The Ahmadis were one of the earliest Muslim communities to have been established in Germany and built the first central mosque, the Wilmersdorfer Moschee in Berlin-Wilmersdorf between 1923 and 1925. The mosque, run by the Ahmadiyya Anjuman Ishaat-i-Islam, was open to all Muslims, published the Moslemische Revue (Muslim Review) between 1924 and 1940, and its first Imam, Maulana Sadr-ud-Din, wrote the first German translation of the Quran in cooperation with the German convert Hugo Marcus. This translation was published in 1939. Organised activities by the larger Ahmadiyya Muslim Community under the leadership of the Caliph began only after the Second World War when a centre was established. The movement has increasingly taken root in Germany since the 1980s through the arrival of South Asian immigrants and converts to Islam. The Ahmadi community in Germany consists mainly of Pakistani immigrants with a relatively small number of native German converts. Significant communities exist in Baden-Württemberg, Lower Saxony, North Rhine-Westphalia, Hesse and Bremen. The Khadija Mosque in Berlin, designed and financed by Ahmadi Muslim women in Germany was opened in 2008.

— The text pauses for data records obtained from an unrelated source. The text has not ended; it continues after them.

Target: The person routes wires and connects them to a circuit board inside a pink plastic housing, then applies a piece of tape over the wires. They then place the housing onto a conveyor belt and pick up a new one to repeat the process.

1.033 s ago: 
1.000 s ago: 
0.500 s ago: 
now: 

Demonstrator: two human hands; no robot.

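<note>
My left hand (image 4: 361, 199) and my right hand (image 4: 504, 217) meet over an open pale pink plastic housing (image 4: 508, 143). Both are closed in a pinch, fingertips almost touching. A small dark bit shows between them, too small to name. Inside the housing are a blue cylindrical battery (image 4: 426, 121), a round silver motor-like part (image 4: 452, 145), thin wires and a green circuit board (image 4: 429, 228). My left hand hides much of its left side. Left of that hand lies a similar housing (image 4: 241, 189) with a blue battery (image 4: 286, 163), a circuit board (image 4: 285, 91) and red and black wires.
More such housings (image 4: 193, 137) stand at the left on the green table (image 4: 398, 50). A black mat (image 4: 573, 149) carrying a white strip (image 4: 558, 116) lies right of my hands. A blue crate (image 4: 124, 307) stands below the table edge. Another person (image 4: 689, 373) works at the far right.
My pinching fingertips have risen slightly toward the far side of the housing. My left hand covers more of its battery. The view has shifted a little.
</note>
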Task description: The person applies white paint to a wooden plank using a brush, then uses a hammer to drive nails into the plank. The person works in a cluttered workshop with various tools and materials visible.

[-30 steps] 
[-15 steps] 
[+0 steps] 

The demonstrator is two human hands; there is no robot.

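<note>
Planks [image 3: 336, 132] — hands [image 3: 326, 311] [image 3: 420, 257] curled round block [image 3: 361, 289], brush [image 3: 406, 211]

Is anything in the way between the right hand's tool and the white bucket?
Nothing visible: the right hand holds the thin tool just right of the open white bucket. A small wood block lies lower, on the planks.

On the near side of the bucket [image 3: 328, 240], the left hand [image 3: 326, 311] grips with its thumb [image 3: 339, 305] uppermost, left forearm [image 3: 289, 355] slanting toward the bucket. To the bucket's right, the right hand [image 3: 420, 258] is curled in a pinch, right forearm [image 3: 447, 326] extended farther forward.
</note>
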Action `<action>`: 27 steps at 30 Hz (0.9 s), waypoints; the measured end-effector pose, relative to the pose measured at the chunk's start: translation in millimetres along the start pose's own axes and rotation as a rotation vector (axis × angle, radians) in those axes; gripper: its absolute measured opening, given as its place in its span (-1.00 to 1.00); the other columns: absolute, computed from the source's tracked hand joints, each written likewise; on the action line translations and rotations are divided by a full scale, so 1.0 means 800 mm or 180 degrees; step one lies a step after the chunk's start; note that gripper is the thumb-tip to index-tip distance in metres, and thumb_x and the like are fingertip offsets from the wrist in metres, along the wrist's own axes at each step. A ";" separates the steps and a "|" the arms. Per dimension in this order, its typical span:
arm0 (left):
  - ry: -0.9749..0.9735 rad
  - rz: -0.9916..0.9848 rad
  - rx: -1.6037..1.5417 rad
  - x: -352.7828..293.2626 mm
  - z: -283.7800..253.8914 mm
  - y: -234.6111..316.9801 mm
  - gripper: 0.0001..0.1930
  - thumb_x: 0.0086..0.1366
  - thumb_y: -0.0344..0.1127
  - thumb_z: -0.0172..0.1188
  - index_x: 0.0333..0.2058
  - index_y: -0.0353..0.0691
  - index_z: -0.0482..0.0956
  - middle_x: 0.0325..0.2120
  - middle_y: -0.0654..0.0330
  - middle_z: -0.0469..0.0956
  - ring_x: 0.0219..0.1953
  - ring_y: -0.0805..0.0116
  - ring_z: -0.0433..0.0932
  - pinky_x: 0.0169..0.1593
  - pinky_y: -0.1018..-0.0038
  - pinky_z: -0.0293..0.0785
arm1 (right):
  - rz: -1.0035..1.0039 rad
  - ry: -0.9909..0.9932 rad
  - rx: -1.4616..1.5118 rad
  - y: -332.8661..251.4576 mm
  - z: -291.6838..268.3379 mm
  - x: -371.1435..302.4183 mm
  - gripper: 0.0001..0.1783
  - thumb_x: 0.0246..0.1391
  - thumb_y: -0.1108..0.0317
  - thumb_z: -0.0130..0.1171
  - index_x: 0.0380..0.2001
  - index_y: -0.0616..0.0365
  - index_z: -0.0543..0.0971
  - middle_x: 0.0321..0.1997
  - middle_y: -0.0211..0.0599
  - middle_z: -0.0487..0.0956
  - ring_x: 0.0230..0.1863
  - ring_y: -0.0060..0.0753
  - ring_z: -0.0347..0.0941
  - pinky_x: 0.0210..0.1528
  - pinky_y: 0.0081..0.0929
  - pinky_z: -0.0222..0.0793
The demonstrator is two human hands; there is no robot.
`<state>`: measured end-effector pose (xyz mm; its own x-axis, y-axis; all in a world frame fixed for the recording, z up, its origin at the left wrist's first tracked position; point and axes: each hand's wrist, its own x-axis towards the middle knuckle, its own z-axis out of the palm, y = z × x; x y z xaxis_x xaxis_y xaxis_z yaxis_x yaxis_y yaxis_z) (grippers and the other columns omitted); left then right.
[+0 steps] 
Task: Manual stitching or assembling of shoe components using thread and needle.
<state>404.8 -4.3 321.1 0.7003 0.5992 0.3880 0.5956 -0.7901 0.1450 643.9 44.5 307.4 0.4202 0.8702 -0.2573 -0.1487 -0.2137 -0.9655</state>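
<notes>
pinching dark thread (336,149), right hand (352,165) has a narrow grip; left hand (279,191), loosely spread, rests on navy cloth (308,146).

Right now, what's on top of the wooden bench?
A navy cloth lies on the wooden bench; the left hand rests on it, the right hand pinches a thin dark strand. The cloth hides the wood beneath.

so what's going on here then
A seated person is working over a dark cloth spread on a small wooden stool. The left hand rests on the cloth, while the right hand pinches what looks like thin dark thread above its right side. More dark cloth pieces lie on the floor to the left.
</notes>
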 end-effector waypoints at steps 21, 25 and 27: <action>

==Acknowledgement with Church status in Germany==
Historically, due to the Landeskirchen concept, the organizational setup of the churches in Germany has always been in close interaction with the state administration and mirrored the territorial patchwork. As a legacy of the Prussian education system, the various confessions in Germany (including in the meanwhile Jewish and secular bodies as well) have contributed to primary and secondary education in Germany and do so still. The Ahmadiyya community outstanding organizational setup mirrors that system and allowed the German Ahmadiyya community to be (2013) acknowledged as first Islamic community with the status of Körperschaft des öffentlichen Rechts as legal entity of public law. Ahmadiyya applied for the status just to be able to offer religious education in Hessian state schools, but is allowed now to maintain their own cemeteries and have their members funds being collected by the German state's church tax system. It has been deemed as historical milestone and German daily Die Welt titled the event with Islam is a part of Germany now, quoting a famous speech of former President Christian Wulff.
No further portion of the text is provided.